It was not a foregone conclusion that normalization between Israel, the UAE and Bahrain (and later Sudan and Morocco) would stick when the Abraham Accords were announced amid our collective pandemic fog in August 2020. Nonetheless, looking back it is possible to place the move within broader regional trends. Going forward, bilateral trade and investment are likely to underpin cooperation in other areas. However, it may be joint investments in third countries and other multilateral economic arrangements that will do the most to advance shared strategic objectives.
While the immediate catalyst for the Abraham Accords was an Emirati proposition that, if Israel shelved plans to annex significant portions of the West Bank, the UAE would normalize relations with Israel, other dynamics were also at play. For one, the UAE was able to capitalize politically on longstanding under-the-radar ties—which they hope to grow exponentially—in terms of commerce and investment, some of it security-related. Another motivating factor was increasing alignment on two fronts: concern about the destabilizing role of Iran in the region and the perception of U.S. disengagement from the Middle East amid a greater focus on the Indo-Pacific.
Rebalancing toward Asia will increase the U.S. reliance on regional alliances to respond to localized challenges. With the Biden Administration pursuing a more transactional foreign policy in the Middle East, it is signaling a desire to see solutions come from the region, rather than U.S. intervention. However, the UAE and Israel, in particular, also share concern that U.S. pressure to repel Chinese economic and political inroads in the region will deprive them of investments and technology. As economic ties deepen and the partners branch out, they may be able to leverage emerging economic blocs within and beyond the Middle East, such as the so-called “new Quad,” to substitute for some of these lost opportunities.
Israel-UAE Economic Ties
Among the states pursuing normalization with Israel, the greatest momentum has been in Israel-UAE economic and trade ties. Even before the accords, trade between Israel and the Gulf states, including the UAE, was estimated at $1 billion annually, mostly through subsidiaries based in Europe and elsewhere. UAE-Israel bilateral trade approached a billion dollars on its own at the end of 2021, not including tourism and investment, and Emirati officials have said it could exceed $1 trillion over the next decade. Indeed, the two countries have signed dozens of MOUs and began negotiations over a free-trade agreement (FTA) in November.
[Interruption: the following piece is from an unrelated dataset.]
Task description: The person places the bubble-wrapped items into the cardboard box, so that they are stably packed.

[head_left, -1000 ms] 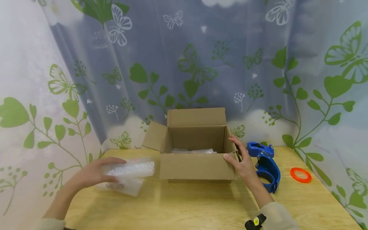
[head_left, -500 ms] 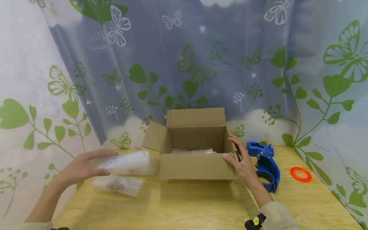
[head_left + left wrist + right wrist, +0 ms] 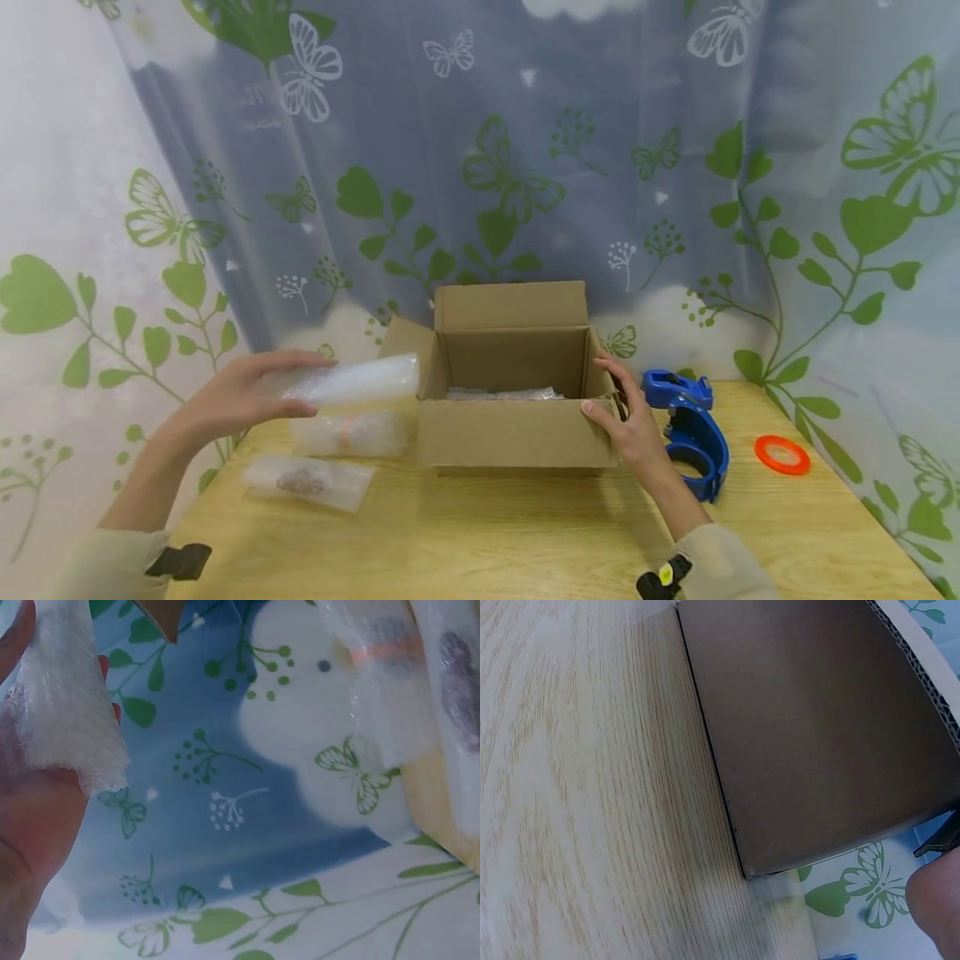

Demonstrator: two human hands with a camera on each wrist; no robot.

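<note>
My left hand grips a bubble-wrapped package by its left end, between thumb and fingers, in the air left of the box. The left wrist view shows the clear wrap close up; what is inside cannot be made out. My right hand holds the right side of an open cardboard box, thumb at the front corner and fingers along the side rim. In the right wrist view the box's brown wall fills much of the frame. More bubble wrap shows inside the box.
On the wooden table, left of the box, lie a wrapped package with an orange band and one with a dark item. To the right are a blue tape dispenser, another blue tool and an orange ring.
My left hand has lifted the wrapped package off the table's left side, up and then towards the box, uncovering the orange-banded package below. My right hand stays on the box.
</note>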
Israeli technology is an area of particular interest for the Gulf States, but the parties see common interest in expanding collaboration in everything from agriculture, climate and health to cybersecurity and financial services. Not long after the accords were reached, the UAE announced plans to invest $10 billion “in and alongside Israel”—a combination of private and state funds that would likely include investment in Israeli tech startups as well as major projects. Although one of the larger deals involving a deep water port at Eilat and a pipeline flowing from the Red Sea port to the Mediterranean appears unlikely to move forward due to environmental concerns, there is still plenty of talk of large investments in Israel by Emirati sovereign wealth funds.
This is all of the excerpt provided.